- Born: c. 1946 (age c. 80)
- Education: Harvard University (PhD)
- Known for: JSJ decomposition
- Scientific career
- Fields: Mathematics, Topology
- Workplaces: University of Illinois at Chicago
- Doctoral students: Nathan Dunfield

= Peter Shalen =

American mathematician

Peter B. Shalen (born c. 1946) is an American mathematician, working primarily in low-dimensional topology. He is the "S" in JSJ decomposition.

==Life==
He graduated from Stuyvesant High School in 1962, before earning a BA from Harvard College in 1966 and his PhD from Harvard University in 1972. Following academic appointments at Columbia University, Rice University, and the Courant Institute of Mathematical Sciences, he joined the faculty of the University of Illinois at Chicago.

Shalen was a Sloan Foundation Research Fellow in mathematics (1977–1979). In 1986 he was an invited speaker at the International Congress of Mathematicians in Berkeley, California. He was elected as a member of the 2017 class of Fellows of the American Mathematical Society "for contributions to three-dimensional topology and for exposition".

==Work==
His work with Marc Culler related properties of representation varieties of hyperbolic 3-manifold groups to decompositions of 3-manifolds. Based on this work, Culler, Cameron Gordon, John Luecke, and Shalen proved the cyclic surgery theorem. An important corollary of the theorem is that at most one nontrivial Dehn surgery (+1 or −1) on a knot can result in a simply-connected 3-manifold. This was an important piece of the Gordon–Luecke theorem that knots are determined by their complements. This paper is often referred to as "CGLS".

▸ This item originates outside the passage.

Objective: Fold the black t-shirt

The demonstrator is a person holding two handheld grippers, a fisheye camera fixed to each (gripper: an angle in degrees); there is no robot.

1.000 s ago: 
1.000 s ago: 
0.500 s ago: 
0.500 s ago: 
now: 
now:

With John Morgan, he generalized his work with Culler, and reproved several foundational results of William Thurston.

==Selected publications==
- Jaco, William H. (1979). "Seifert fibered spaces in 3-manifolds"
- Shalen, Peter B. Separating, incompressible surfaces in 3-manifolds. Inventiones Mathematicae 52 (1979), no. 2, 105–126.
- Culler, Marc; Shalen, Peter B. Varieties of group representations and splittings of 3-manifolds. Annals of Mathematics (2) 117 (1983), no. 1, 109–146.
- Culler, Marc; Gordon, C. McA.; Luecke, J.; Shalen, Peter B. Dehn surgery on knots. Annals of Mathematics (2) 125 (1987), no. 2, 237–300.
- Morgan, John W.; Shalen, Peter B. Valuations, trees, and degenerations of hyperbolic structures. I. Ann. of Math. (2) 120 (1984), no. 3, 401–476.
- Morgan, John W.; Shalen, Peter B. Degenerations of hyperbolic structures. II. Measured laminations in 3-manifolds. Annals of Mathematics (2) 127 (1988), no. 2, 403–456.
- Morgan, John W.; Shalen, Peter B. Degenerations of hyperbolic structures. III. Actions of 3-manifold groups on trees and Thurston's compactness theorem. Annals of Mathematics (2) 127 (1988), no. 3, 457–519.